Friday, 22nd. August saw the 'official' unveiling of a blue plaque commemorating James Dickson Innes whose brief life ended one hundred years ago. Vaughan Williams, Plaid Cymru parliamentary candidate for Llanelli, unveiled the plaque in the presence of Mayor Roger Price and more than forty members of LCH and the Llanelli Arts Society who sponsored it.

Chairman of the Society, Colin Robbins, said:

"James Dickinson Innes who died this day, a hundred years ago of tuberculosis was only 28 years of age. His legacy to Wales, Llanelli and the world was a body of work that continues to this day to fascinate us, and at its most accomplished, to mesmerize us.

Through his time at Carmarthen Art School, then the Slade School of Art in London, via visits to Paris, Collioure in the Southwest of France, and his friendships with people like Augustus John, he produced work that reflected the experiments and innovations in form and colour that characterised the art world at the end of the nineteenth and start of the twentieth centuries.

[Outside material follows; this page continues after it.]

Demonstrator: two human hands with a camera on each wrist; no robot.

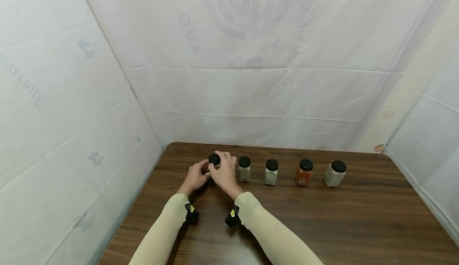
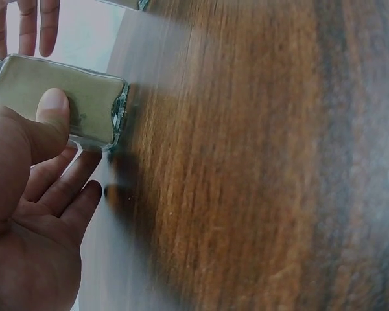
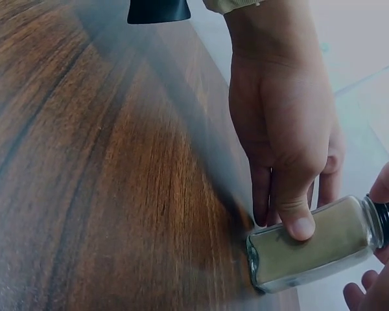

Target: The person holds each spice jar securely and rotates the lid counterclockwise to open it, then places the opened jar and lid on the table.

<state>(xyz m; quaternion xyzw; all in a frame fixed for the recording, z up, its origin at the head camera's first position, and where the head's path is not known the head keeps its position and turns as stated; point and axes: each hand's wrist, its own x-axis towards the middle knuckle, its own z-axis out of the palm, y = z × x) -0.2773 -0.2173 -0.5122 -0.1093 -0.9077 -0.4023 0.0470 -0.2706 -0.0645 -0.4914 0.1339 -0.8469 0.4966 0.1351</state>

At its best, his work reinterpreted the landscape of Wales, whether he was painting the lofty, rugged crags of Snowdonia or the sinuous, sensual whale-backed hills of Carmarthenshire or the Beacons.

He was a young artist, developing his skills, and experimenting. Not all his work is perfect. There are obvious flaws in his figure drawing, and there are some compositional weaknesses in his works. But as a colourist he is in a league of his own.

Innes's paintings can zing with colour – expressing a vibrancy, an intoxication with the landscape, light and life. At other times, his palette creates a deeper, achingly reflective mood akin to the twilight meditations of Caspar David Friedrich, the German romantic painter (1774-1840), or Turner's experiments with painting light.

James Dickinson Innes gave us in Wales a new way of visualizing our country and its landscape. Despite his premature death, he was able to develop a distinctive style that used intense colour combinations, vigorous brushwork and energetic lines to capture not just the geography of an area but to convey his own emotional response to what he saw around him."